Review for NeurIPS paper: Extrapolation Towards Imaginary 0-Nearest Neighbour and Its Improved Convergence Rate

NeurIPS 2020

Extrapolation Towards Imaginary 0-Nearest Neighbour and Its Improved Convergence Rate

Review 1

Summary and Contributions: This paper proposes a computationally tractable way of computing weights (possibly negative) for weighted k-NN classification that achieves the same rate of convergence as the optimal weights approach of Samworth (2012). The proposed method first computes unweighted k-NN estimators for different values of k, and then solves a regression problem that can interestingly be interpreted as extrapolating to the imaginary k=0 nearest neighbor.

Strengths: The proposed multiscale k-NN approach is interesting and, I suspect, would mainly be of interest to ML researchers working on theory for nonparametric methods. The impact is a bit limited since it really is focused on weighted k-NN classification where weights can be negative. The work is very heavily based on Samworth's 2012 optimal k-NN weights paper. The proposed method seems to do about as well as one of Samworth's methods.

Weaknesses: In terms of hyperparameter tuning, in your experimental results, you specify hyperparameters values for V, c_1, c_2, c_3, ... c_V (in a way to match Theorem 2's conditions). Is there some general strategy for how to tune these hyperparameters including how to set V? Understanding how sensitive multiscale k-NN is to how these are tuned would be very helpful to understand.
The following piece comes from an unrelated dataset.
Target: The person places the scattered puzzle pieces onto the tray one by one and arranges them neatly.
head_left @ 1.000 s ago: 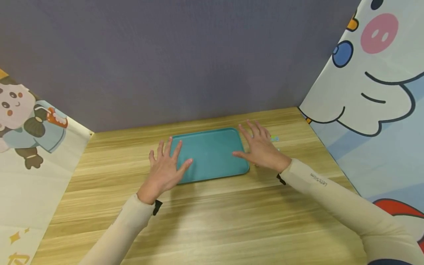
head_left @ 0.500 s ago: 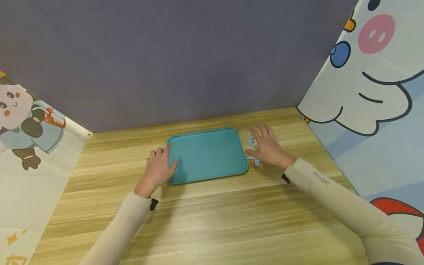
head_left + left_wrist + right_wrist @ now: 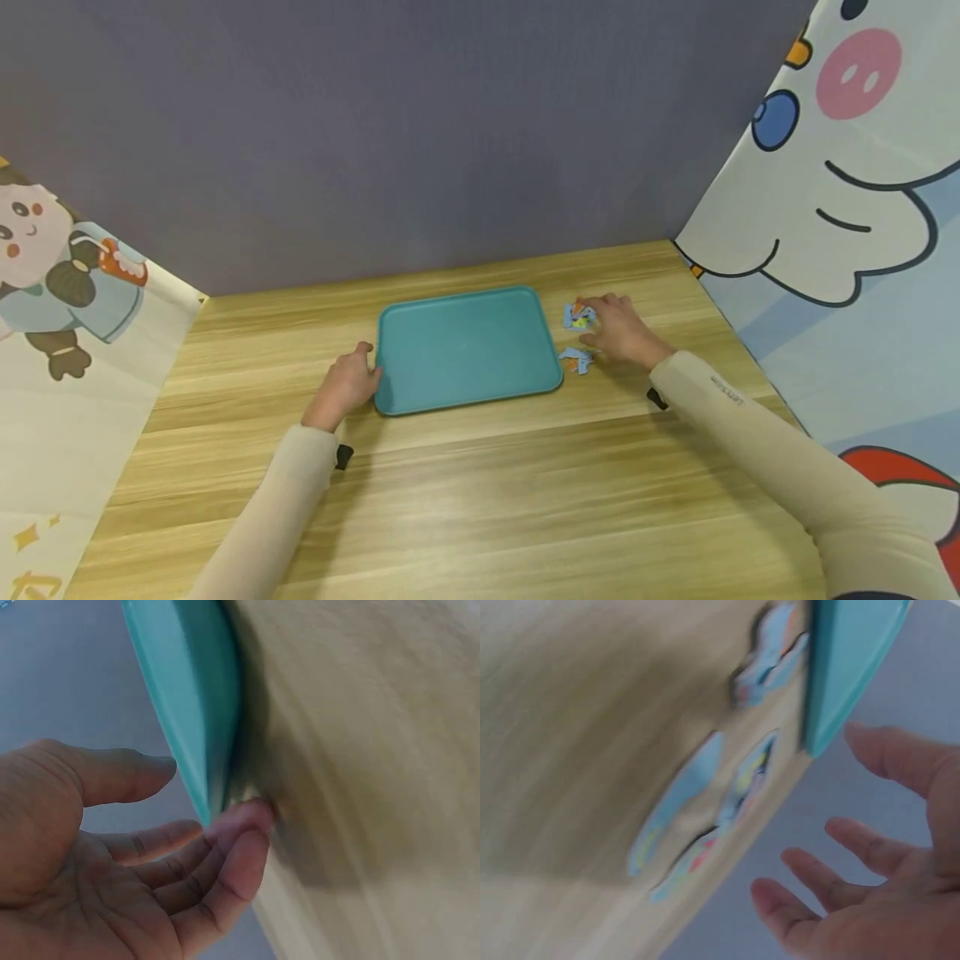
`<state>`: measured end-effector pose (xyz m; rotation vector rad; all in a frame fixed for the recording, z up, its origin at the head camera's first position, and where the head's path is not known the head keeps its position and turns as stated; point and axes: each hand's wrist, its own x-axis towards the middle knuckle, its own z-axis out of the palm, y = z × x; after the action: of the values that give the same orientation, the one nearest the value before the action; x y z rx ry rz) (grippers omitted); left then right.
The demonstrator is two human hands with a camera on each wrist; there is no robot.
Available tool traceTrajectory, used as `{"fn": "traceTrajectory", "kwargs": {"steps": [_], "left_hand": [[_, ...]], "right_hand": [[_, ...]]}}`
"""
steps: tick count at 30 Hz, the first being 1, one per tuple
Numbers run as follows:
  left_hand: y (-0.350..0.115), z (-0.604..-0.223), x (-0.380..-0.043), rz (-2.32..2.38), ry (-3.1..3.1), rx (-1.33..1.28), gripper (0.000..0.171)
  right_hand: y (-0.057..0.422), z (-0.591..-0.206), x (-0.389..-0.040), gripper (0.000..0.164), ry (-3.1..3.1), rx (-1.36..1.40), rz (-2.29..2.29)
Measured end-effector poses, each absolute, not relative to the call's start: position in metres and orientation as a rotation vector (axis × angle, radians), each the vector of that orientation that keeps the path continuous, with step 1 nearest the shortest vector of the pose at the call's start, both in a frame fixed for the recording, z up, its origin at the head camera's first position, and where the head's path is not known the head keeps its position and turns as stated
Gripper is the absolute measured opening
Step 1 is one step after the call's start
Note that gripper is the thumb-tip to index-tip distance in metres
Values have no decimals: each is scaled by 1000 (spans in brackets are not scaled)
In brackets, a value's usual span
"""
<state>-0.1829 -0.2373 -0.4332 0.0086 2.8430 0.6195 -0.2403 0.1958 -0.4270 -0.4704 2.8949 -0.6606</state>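
Observation:
A teal rectangular tray (image 3: 465, 350) lies on the wooden table. At its left edge is my left hand (image 3: 345, 385); the left wrist view has the thumb beside the tray rim (image 3: 184, 682) and bent fingers close to its lower end, not closed round it. Right of the tray lie flat jigsaw puzzle pieces, light blue with bright print: a far group (image 3: 576, 317) and a near group (image 3: 576, 360). My right hand (image 3: 622, 329) hovers beside them with spread, curved fingers and nothing between them. Part of the far group is hidden by that hand in the head view.
A grey panel (image 3: 450, 142) stands along the table's back edge. Printed cartoon panels flank the table, one on the left (image 3: 45, 433) and one on the right (image 3: 885, 250). Bare wood (image 3: 480, 500) stretches in front of the tray.
My left hand has moved off the tray's surface, left to its edge, its fingers bending. My right hand has drawn right from over the tray, uncovering puzzle pieces. The tray looks unmoved.

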Motion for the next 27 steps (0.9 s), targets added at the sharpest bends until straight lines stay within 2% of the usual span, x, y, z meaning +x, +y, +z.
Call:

Overall, the proposed multiscale k-NN approach is quite clever although it seems to only barely do better than Samworth's baseline with nonnegative weights (see Table 2; where multiscale k-NN does better than Samworth's baseline with nonnegative weights, the improvement is generally very small).

Correctness: The claims and method appear correct.

Clarity: The paper is decently written.

Relation to Prior Work: Yes.

Reproducibility: Yes

Additional Feedback: Update after reading author feedback and other reviews: the author feedback sufficiently addressed my concerns, and I am increasing my score to a 6. Please revise the paper according to what was in the author response to improve the paper draft.

Review 2

Summary and Contributions: The paper considers binary classification using weighted k-nearest neighbours. The main research problem of interest has to do with convergence rates for the excess risk (in expectation over the sample) achieved by different implementations of weighted k-NN. As a key background work, they cite work by Samworth (2012) which shows that by using real-valued weights instead of being constrained to non-negative weights, it is possible, at least in principle, to achieve a faster rate which is essentially optimal among all classifiers. The problem is that actual computation of weights which satisfy the conditions put forward by Samworth is a challenge. With this basic context in place, the authors propose a new algorithmic approach doing real-valued weighted k-NN which is easy to implement, and their main claim is that this practical alternative achieves the same rate as the Samworth-type weight setting. They also provide empirical results comparing existing k-NN weighting schemes with two representative implementations of their proposed procedure on a number of benchmark datasets, for fixed values of sample size n.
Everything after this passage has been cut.